I can do this through a cross join but my problem is in my actual data I have close to 1000 shops. We need to know the most efficient way to do this.

In simple words I need the best combination (lets say I need to choose 5 out of 1000 shops), it would be 1000C5 iterations which is nearly 1000^5 which is not practical.

Also note we do not have access to stores procedures in our servers. 

Thanks in advance. Any help will be extremely useful :)

Karthik

14 REPLIES
Enthusiast

Re: Join Issues - Need help in most efficient way to solve the problem

Any suggestions ?

Enthusiast

Re: Join Issues - Need help in most efficient way to solve the problem

Dieter - Any suggestions ?

Senior Apprentice

Re: Join Issues - Need help in most efficient way to solve the problem

Hi Karthik,

i don't think there's a simple solution, especially without Stored Procedures.

As it's only 300 items you might use bit-functions to create a bit-string and then BITOR and COUNTSET to combine and count.

For two shops it's only 1000 * 1000 rows and maybe you can apply some rigid filter before you add the next shop to reduce the number of comparisons.

Enthusiast

Re: Join Issues - Need help in most efficient way to solve the problem

Dieter - Thanks a lot.

If I give a rule saying that always choose a shop which has maximum items, can I write a normal SQL code to achieve that ? 

In other words, among all 1000 shops I will identify 1 shop which has maximum items, select that shop, delete all the items chosen in that shop, and again identify 2nd shop with maximum items and so on till 5 shops or even 10 shops if needed. ( I will know that number of shops)
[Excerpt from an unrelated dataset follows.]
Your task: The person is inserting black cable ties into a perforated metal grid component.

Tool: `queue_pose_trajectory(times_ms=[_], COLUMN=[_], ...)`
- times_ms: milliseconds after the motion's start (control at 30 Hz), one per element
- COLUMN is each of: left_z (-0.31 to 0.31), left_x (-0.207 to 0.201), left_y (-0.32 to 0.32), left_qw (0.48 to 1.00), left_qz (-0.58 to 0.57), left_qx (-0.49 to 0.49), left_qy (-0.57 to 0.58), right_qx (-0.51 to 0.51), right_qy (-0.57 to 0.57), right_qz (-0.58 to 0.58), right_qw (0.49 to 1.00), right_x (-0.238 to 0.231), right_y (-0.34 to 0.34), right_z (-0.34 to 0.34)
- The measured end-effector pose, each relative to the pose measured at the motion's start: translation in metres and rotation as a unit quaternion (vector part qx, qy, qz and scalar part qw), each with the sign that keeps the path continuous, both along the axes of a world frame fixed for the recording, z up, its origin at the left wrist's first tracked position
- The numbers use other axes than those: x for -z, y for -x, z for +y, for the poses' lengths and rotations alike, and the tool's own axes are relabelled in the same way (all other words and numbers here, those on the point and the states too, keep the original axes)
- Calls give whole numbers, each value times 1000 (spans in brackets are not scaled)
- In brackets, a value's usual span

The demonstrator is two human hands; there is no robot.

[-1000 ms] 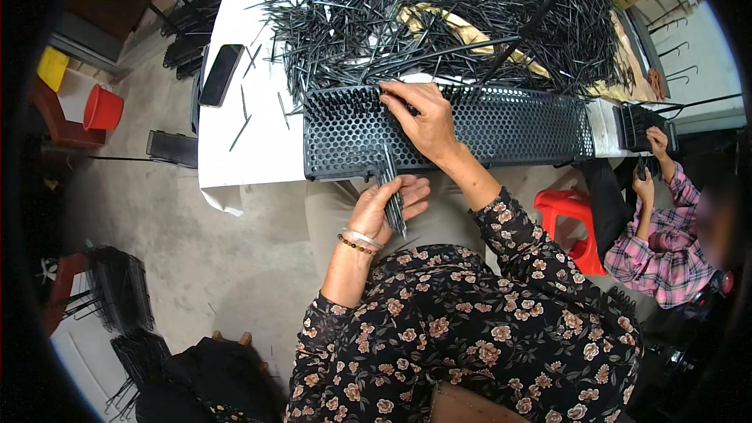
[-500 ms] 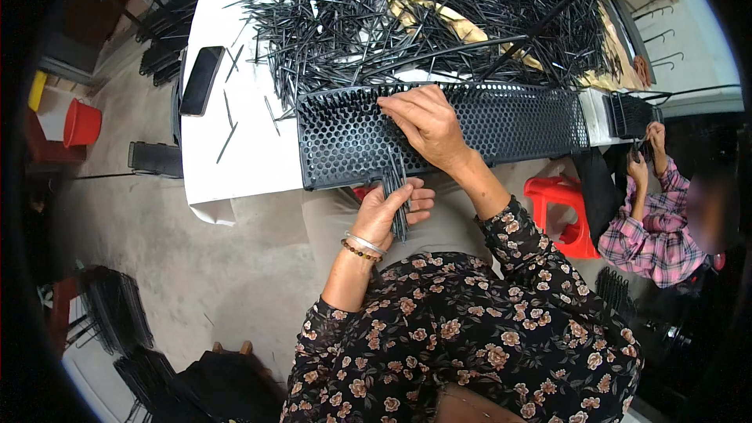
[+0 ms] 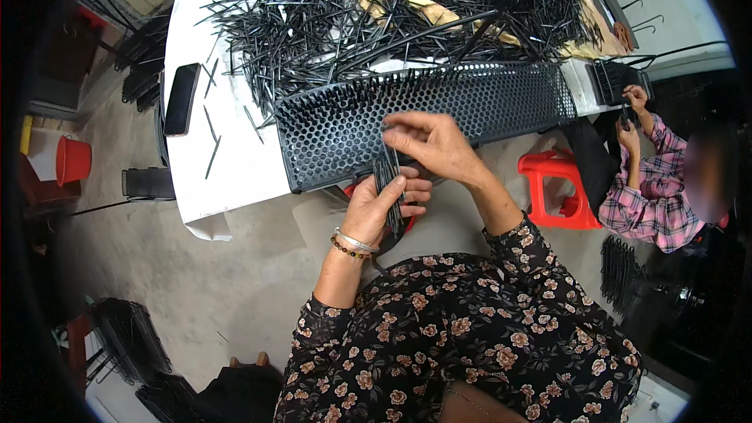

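From where I stand, I see the person's left hand [image 3: 374,205] closed around a bundle of thin black sticks [image 3: 387,186], which points away from the body. The right hand [image 3: 435,146] is just beyond and to the right of it, its thumb and forefinger pinched narrow at the upper end of one single stick [image 3: 392,150]. Directly ahead of both hands lies a long black perforated panel [image 3: 337,141], along the near edge of the counter [image 3: 227,184]; many short dark pieces [image 3: 329,102] stand up in its holes, on the far side from the hands. Farther beyond them spreads a big loose heap of similar sticks [image 3: 313,39]. To the left of the hands a dark phone [image 3: 182,99] rests on the white covering, and to their right stands a red stool [image 3: 560,215].
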State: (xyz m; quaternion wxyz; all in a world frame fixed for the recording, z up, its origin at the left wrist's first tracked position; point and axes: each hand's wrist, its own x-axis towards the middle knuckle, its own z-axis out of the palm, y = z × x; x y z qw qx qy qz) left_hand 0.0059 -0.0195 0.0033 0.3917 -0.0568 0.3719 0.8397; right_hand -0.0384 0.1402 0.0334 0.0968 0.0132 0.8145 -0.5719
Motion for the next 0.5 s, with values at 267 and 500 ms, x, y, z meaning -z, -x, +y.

How easy is this ? I am not able to come up with a coding logic for this though in Teradata.

Thanks again.

Enthusiast

Re: Join Issues - Need help in most efficient way to solve the problem

CREATE VOLATILE TABLE T 
(
SHOP INT,
ITEM INT
)
UNIQUE PRIMARY INDEX(SHOP,ITEM)
ON COMMIT PRESERVE ROWS;
INSERT INTO T
VALUES (1,100);
INSERT INTO T
VALUES (1,101);
INSERT INTO T
VALUES (1,102);
INSERT INTO T
VALUES (2,101);
INSERT INTO T
VALUES (2,104);
INSERT INTO T
VALUES (3,100);
INSERT INTO T
VALUES (3,102);
INSERT INTO T
VALUES (3,103);
INSERT INTO T
VALUES (3,104);
INSERT INTO T
VALUES (3,105);

SELECT SHOP1, SHOP2 , SUM(CNT) AS TOTAL_CNT
FROM
(
SELECT T1.SHOP AS SHOP1, T2.SHOP AS SHOP2, COUNT(DISTINCT T1.ITEM) AS CNT
FROM
T T1
INNER JOIN
T T2
ON
T1.ITEM = T2.ITEM AND
T1.SHOP LT T2.SHOP
GROUP BY T1.SHOP, T2.SHOP
)A
GROUP BY 1,2
QUALIFY ROW_NUMBER() OVER (ORDER BY TOTAL_CNT DESC) =1
Senior Apprentice

Re: Join Issues - Need help in most efficient way to solve the problem

Hi Karthik,

imho you can't choose the shop with the maximum number of items, e.g.

shop 1: 2,3,4,5,6,7

shop 2:1,2,3,4

shop 3: 5,6,7,8

shop 1 + 2 or shop 1 + 3 has less items than shop 2+ 3

Enthusiast

Re: Join Issues - Need help in most efficient way to solve the problem

Agreed totally with you Dieter. But in the actual data we have we feel that the case you have explained would be pretty rare and we are okay with ignorning that though I understand we are compromising the accuracy of the model. 

But if we are fine with it, I still am not able to come up with the macro which can perform the same for me.

Enthusiast

Re: Join Issues - Need help in most efficient way to solve the problem

Dieter - Sorry again but any new ideas ?

Teradata Employee

Re: Join Issues - Need help in most efficient way to solve the problem

Although this is an interesting problem, but I would agree with Dieter in that, this is more of an algorithmic efficiency problem than data access efficiency problem. At 1000x300, your entire problem can be represented in 37.5K bytes of storage (or 300K if you use byte instead of bit). It will be more efficient to use SQL to retrieve entire data into memory and then solve the problem using procedural language rather than solve the problem using SQL. Formally, this class of problems belongs to combinatorial optimization problems (http://en.wikipedia.org/wiki/Combinatorial_optimization).

Good luck.